The AAP says that a heat index at or above 90 degrees poses a "significant health risk" to kids. Zaslow recommends that families use the heat index to make decisions about whether or not to go outside, if they can.

When the heat index is high and there isn't air conditioning at home, Zaslow suggests taking kids someplace that's cool indoors, like a local shopping mall, library or cooling center. "Even spending an hour or two in air conditioning can help," she says. Electric fans can be helpful, too, but if the temperature is 90 degrees or above, it may not prevent heat illness, Zaslow says. "It just circulates the hot air at that point," she says.

In 2024 the Centers for Disease Control and Prevention launched a Heat & Health Tracker which offers local heat and health information, including rates of emergency department visits for heat illness in your area.

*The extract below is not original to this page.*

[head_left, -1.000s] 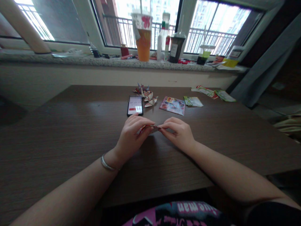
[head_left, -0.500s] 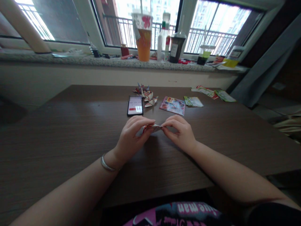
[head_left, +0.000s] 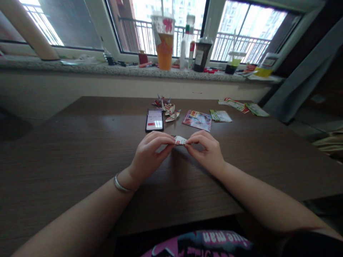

If you need to go outside and temperatures are high, pediatricians say there are a few things you can do to keep your child safe.

  • Dress a child appropriately. Loose clothes, lightweight fabrics and lighter colors are best for staying cool, Zaslow says.

  • Push the hydration. "Make sure your child is drinking throughout the day," Zaslow says. If getting a child to have water is tough on a typical day, she suggests putting fruit in their water for flavoring, offering foods with high water content (like watermelon and cucumbers) and encouraging them to drink through a straw. "Kids tend to drink more through a straw," she explains. It's also important to encourage children to drink throughout the day — not just when they become thirsty, Kelley Miller, injury prevention coordinator at Helen DeVos Children's Hospital, tells Yahoo Life.

  • Feel surfaces before allowing a child to touch them. Car seat buckles and railings can get incredibly hot in extreme temperatures, Ganjian points out. "Touch the surfaces first to make sure they won't burn your child," he says.

  • Take a cool shower or bath. If a child seems hot or there's no air conditioning, Miller recommends cooling off with a cold or lukewarm shower or bath.

  • Try to avoid peak heat hours. "You want to limit outdoor activities to times when it's coolest," Zaslow says. Miller adds that "playing in early morning or evening hours and avoiding strenuous activity between the sun’s hottest hours of 10 a.m. to 4 p.m. is best."

  • Avoid the playground when it's especially hot. Many older playgrounds are on or around asphalt surfaces, which can reflect heat and feel hotter than other areas, Zaslow says. The equipment itself can be problematic, too. "Surfaces that absorb heat, like slides and other metal equipment, have recorded temperatures up to 189 degrees which is hot enough to burn hands and feet," Miller says.

  • Slather on sunscreen. Not only will sunscreen protect a child's skin, it can help keep them cool. "If you get sunburned, it's harder to cool your body down," Zaslow says.

  • Lock car doors when a vehicle isn't in use. Temperatures inside a parked car can quickly soar, creating a dangerous environment for children, Ganjian says. "Make sure whenever you park your car in a driveway, the doors are locked," he says. "Kids like to play in cars and could get trapped inside."

  • Try to spend time in water. "Anything with water is great," Zaslow says, who encourages families visiting the beach to get in the water — not just be around it.

The AAP recommends keeping an eye out for the following signs of heat illness in a child:

  • Feeling faint

  • Extreme tiredness

  • Headache

  • Fever

  • Intense thirst

  • Not urinating for many hours

  • Nausea

  • Vomiting

  • Breathing faster or deeper than normal

  • Skin numbness or tingling

  • Muscle aches

As for how long is too long to play outside in higher temperatures, Ganjian says it really depends on the heat index and how well a child seems to tolerate the weather. "If your child looks hot — they have pink cheeks, are very sweaty or are getting more fussy than usual — those are signs that your child is overheating," he says. "You need to get them in air conditioning if that happens."